Manchester Union Leader (New Hampshire): “New Mexico Gov. Bill Richardson wowed the crowds in New Hampshire last week by pledging his undying devotion to our first-in-the-nation primary. ‘I believe New Hampshire has had a special place in Presidential politics,’ he said. Evidently it is not special enough for him to forgo campaigning in Nevada, which soon will have its 2008 Democratic caucus moved to the week before the New Hampshire primary. Richardson did what most candidates do when they come here. He praised the primary and said how great and important New Hampshire’s tradition is. That’s awfully sweet of him. What he failed to do was pledge to campaign in New Hampshire instead of Nevada. … Gov. John Lynch and state Democratic Party Chairman Kathy Sullivan have refused to ask candidates to pledge loyalty to New Hampshire. They said the timing wasn’t right. Well, the nominating calendar is about to be completed. If now is not the time to ask for a pledge, when is?”

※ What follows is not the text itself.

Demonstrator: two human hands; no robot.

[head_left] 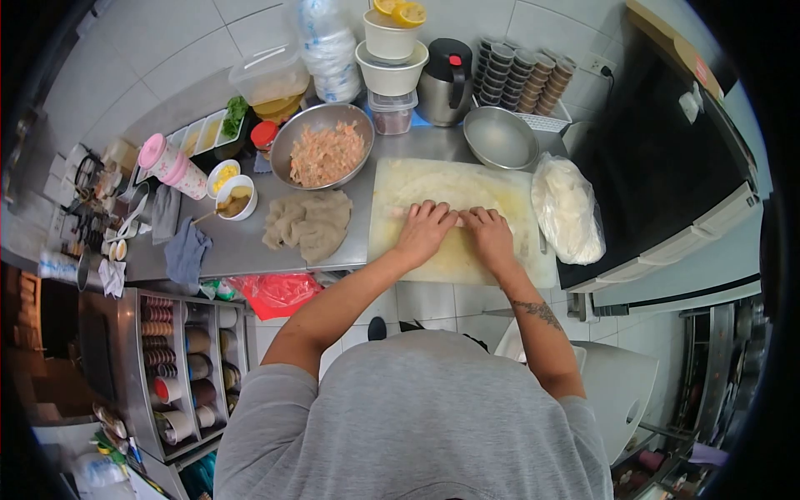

Robertson County Times (Tennessee): “While the changed calendar would make early primary events more representative, having four events so early in the year would front-load the system and lock in a nominee earlier than ever. Only candidates who start with tons of money and name recognition would have any chance. There is a far better way, if only party officials would take it. The National Association of Secretaries of State has been pushing for a system that divides the nation into four geographic quadrants and holds regional primaries in March, April, May and June. As a matter of fairness, the regions would rotate order each election. Nevada and South Carolina may be more representative than Iowa and New Hampshire, but an entire quadrant would be most representative of all. But the quadrant system can’t be adopted until politicos muster the nerve to push Iowa and New Hampshire out of the spotlight. When will that happen? Without great pressure from the public, never.”
Scripps Howard political writer Lisa Mascaro: “It drives them nuts—the prospect that strippers and gamblers, coffee shop waiters and blackjack dealers could play a central role in choosing the next Democratic nominee for president. Ever since the Democratic Party announced plans to give Nevada a slot early on the 2008 presidential primary calendar, Iowa and New Hampshire have had hardly anything nice to say about the Silver State. They bash Nevadans as civic slackers—people who care more about slot machines than voting machines. They complain that the state has no abiding tradition of political involvement or activism, and is unlikely to develop any by 2008.”